Official Title: “Timed Intercourse Versus Intrauterine Insemination in Infertile Patients Undergoing Gonadotropin Ovarian Stimulation”

At the present the first options to induce ovulation in polycystic ovary syndrome with anovulatory infertility are clomiphene citrate (CC) and metformin. Notwithstanding the effectiveness of CC and metformin alone or in a sequential or combined regimen, a percentage of patients ranging from 5% to 30% remain anovulatory. For these patients, the use of gonadotropins for controlled ovarian stimulation (COS) is indicated.

Moreover, to date it isn’t clear if COS should be followed by timed intercourse (TI) or intrauterine insemination (IUI).

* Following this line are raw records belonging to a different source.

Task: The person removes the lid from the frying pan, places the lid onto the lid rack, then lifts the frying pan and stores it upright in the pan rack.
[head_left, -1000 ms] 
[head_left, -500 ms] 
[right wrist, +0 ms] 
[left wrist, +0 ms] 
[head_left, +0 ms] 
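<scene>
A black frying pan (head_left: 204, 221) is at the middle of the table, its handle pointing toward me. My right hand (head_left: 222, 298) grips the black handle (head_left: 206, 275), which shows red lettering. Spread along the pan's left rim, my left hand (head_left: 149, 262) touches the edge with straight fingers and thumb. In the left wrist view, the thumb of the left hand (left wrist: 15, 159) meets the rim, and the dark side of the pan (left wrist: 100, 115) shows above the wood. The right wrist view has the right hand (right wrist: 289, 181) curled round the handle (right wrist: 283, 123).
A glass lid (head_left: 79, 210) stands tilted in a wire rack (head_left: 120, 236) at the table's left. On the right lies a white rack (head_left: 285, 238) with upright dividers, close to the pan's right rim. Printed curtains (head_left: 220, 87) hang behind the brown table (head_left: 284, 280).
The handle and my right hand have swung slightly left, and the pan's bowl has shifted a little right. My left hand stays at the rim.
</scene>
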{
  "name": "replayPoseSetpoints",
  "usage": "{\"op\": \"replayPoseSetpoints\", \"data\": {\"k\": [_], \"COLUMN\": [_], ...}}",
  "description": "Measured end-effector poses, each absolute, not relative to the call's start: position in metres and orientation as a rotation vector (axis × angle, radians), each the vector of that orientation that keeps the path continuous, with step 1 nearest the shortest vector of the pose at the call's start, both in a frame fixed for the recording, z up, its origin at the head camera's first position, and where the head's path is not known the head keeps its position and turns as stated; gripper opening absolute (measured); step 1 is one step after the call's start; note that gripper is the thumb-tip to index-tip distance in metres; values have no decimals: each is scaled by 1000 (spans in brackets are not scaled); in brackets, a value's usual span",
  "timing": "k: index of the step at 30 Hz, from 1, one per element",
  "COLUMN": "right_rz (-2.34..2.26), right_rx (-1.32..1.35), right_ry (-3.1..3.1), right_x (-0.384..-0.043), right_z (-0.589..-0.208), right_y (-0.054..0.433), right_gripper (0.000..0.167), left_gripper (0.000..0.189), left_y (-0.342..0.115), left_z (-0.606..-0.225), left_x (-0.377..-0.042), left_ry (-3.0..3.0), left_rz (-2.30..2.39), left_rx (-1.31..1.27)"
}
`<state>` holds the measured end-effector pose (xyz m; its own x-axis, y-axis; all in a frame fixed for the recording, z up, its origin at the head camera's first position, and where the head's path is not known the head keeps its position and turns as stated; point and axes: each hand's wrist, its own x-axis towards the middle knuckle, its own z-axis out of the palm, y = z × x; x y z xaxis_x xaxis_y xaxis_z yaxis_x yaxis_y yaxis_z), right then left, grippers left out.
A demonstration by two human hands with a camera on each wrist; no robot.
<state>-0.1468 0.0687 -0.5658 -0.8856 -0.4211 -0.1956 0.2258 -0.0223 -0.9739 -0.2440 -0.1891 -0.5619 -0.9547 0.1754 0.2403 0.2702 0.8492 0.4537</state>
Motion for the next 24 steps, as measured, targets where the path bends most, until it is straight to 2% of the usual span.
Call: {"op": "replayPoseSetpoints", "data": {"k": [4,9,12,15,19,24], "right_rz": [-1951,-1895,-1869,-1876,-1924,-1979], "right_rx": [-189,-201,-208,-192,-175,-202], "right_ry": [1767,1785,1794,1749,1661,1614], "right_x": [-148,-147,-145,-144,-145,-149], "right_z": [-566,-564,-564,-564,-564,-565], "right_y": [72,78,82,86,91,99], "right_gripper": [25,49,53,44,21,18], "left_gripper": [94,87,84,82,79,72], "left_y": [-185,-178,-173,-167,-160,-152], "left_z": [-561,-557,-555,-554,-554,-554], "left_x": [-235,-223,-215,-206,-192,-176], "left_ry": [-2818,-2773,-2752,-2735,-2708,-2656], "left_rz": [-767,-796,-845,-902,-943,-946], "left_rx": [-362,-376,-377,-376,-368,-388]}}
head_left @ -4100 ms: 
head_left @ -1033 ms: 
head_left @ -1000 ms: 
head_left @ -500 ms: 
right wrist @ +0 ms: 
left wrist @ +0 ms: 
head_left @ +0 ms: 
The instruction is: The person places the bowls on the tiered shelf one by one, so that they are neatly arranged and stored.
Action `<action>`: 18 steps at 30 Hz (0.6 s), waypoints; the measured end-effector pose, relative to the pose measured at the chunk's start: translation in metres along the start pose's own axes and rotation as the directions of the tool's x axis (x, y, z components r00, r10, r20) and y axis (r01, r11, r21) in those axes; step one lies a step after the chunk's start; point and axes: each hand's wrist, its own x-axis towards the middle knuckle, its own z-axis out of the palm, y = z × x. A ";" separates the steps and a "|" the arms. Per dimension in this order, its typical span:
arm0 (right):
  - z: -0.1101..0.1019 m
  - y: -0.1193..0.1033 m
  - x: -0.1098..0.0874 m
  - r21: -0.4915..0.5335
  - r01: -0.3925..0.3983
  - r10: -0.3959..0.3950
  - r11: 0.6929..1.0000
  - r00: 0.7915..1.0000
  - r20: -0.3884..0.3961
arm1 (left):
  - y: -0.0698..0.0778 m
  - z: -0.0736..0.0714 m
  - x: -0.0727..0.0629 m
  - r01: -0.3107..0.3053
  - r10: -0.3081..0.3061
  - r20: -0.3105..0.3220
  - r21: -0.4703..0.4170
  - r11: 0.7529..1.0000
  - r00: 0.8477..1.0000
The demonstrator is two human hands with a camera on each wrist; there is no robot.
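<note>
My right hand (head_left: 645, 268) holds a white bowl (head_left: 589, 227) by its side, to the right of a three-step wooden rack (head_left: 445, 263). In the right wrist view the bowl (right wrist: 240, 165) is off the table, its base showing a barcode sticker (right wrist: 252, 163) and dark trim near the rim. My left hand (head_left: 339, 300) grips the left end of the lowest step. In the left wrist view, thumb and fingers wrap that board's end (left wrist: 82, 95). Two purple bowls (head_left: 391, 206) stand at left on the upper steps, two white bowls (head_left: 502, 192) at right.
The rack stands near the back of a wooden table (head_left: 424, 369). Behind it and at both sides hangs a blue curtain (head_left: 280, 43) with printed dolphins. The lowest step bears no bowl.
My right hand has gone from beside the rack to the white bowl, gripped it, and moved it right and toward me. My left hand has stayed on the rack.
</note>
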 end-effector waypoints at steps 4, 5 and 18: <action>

The aim of the present study will be to compare TI and IUI in infertile PCOS patients undergoing COS in terms of cost-benefit.

Study Type: Interventional

Study Design: Treatment, Open Label, Active Control, Parallel Assignment, Efficacy Study

Infertile PCOS patients who remain anovulatory after CC or metformin treatment will be enrolled. All patients will receive gonadotropins in low-dose step-up protocol for COS, and randomized to receive three trials of TI (group A) or IUI (group B).

All patients eligible will undergo baseline assessment consisting of anthropometric, hormonal, and ultrasonographic evaluations.

In all patients the COS will be obtained using highly purified urinary FSH in a low-dose step-up protocol, and both TI and IUI will be performed after 35 hours from ovulation induction with human chorionic gonadotropin.

During the study, the clinical and reproductive outcomes, the adverse experience will be evaluated in each patient.

Data will be analyzed using the intention-to-treat principle and a P value of 0.05 or less will be considered significant. Continuous variables will be analyzed with the unpaired t test and general linear model for repeated measures analysis with Bonferroni test for the post-hoc analysis as required. For categorical variables, the Pearson chi-square and Fisher’s exact tests will be used. Cumulative pregnancy rate, our primary end-point, will be calculated by the Kaplan-Maier method, and the differences between the two groups will be assessed with the log-rank test. Cox proportional-hazards model will be used to calculate the hazard ratio for new pregnancy in both groups.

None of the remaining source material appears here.